Dahliya berdiri anggun di samping rumahnya dekat jalan. Ia tak pernah jenuh memandangi kawula santri yang sering kali berkelebatan melewati lantai-lantai bersih pondok. Kadangkala kalau para santri berbaik hati, ia kan memanggil Dahliya dengan rengekan senyum yang membuntuti.

“Hay…..” ucap Dahliya atas panggilan itu dengan melambaikan tangannya ke udara.

  Gadis itu mengamati kembali sosok-sosok wajah tampan yang berlalu lalang, meski ada beberapa lelaki istimewa dalam lubuk hatinya yang selalu ia tunggui kehadirannya. Meski hanya melihatnya saja tanpa tutur sapapun, maka itu lebih dari cukup. Meski ratapan dalam hatinya beremosi ingin memanggil namanya. Apalagi berbicara.

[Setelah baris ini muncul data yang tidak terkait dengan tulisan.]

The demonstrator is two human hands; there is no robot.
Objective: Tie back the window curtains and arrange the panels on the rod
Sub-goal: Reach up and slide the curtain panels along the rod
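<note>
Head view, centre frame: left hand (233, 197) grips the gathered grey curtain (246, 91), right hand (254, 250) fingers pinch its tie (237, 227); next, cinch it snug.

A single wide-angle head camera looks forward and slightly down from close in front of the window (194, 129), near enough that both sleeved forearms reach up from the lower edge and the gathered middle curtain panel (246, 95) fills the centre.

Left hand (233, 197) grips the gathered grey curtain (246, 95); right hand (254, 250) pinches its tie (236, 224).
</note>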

Si Dahliya, sering kali menjadi buah bibir orang-orang di desanya. Dan para perantau yang tinggal di penjara suci di Desa itu.

Kala maghrib menjelang, tubuhnya kan meraih air yang bersimbah kesucian. Lalu dia guyurkan ke wajah dan tangannya air bening itu, memberi usapan sedikit ke rambutnya, hingga periode ahir dia gerujuk kakinya. Tetes demi tetes air tilas peyucian, mengalir membawa lumuran dosa, bila memang ia mempunyai dosa.

Mukena putih pakaian kesetaraan ia kenakan. Dengan langkah yang mantap ia melangkah beberapa jangkah menuju masjid terbesar di Desa dekat rumahnya. Matanya tak lantas berdiam diri. Ia tetap mencari-cari sang pengistimewa hati dalam lalulalang para santri. Pun tak selalu tertangkap matanya, gerak tubuh itu.

Ketika tubuhnya telah berhasil memasuki rumah peribadatan suci, tak jengah ia tetap menatapi.

Ia tak seperti halnya gadis biasa. Yang harus sok suci menyembunyikan pandangannya, yang sebenarnya  acapkali mencuri-curi pandang dalam peluang yang longgar. Dahliya gadis yang jujur dan to the point dalam pandangannya.

Gerumunan para sanri putri telah memasuki kawasan yang istimewa,yang  ketika telah tertanam niat dalam hati beri’tikaf, maka pahala bisa bergelantungan untuknya.

Tapi seringkali rumah suci itu menjadi ajang pengumbar kotor. Ucap demi ucap memenuhi mulut mereka dengan tema si Dahliya, yang suka berbicara sediri dengan kejujuran pandangannya. Tak hanya sekedar pembicaraan banyolan sampah, tapi tawa remeh untuk si gadis mulia itu ia sembunyikan dalam bisikan-bisikan keji mereka.
Sungguh keji tindakan itu, tapi untuk Dahliya.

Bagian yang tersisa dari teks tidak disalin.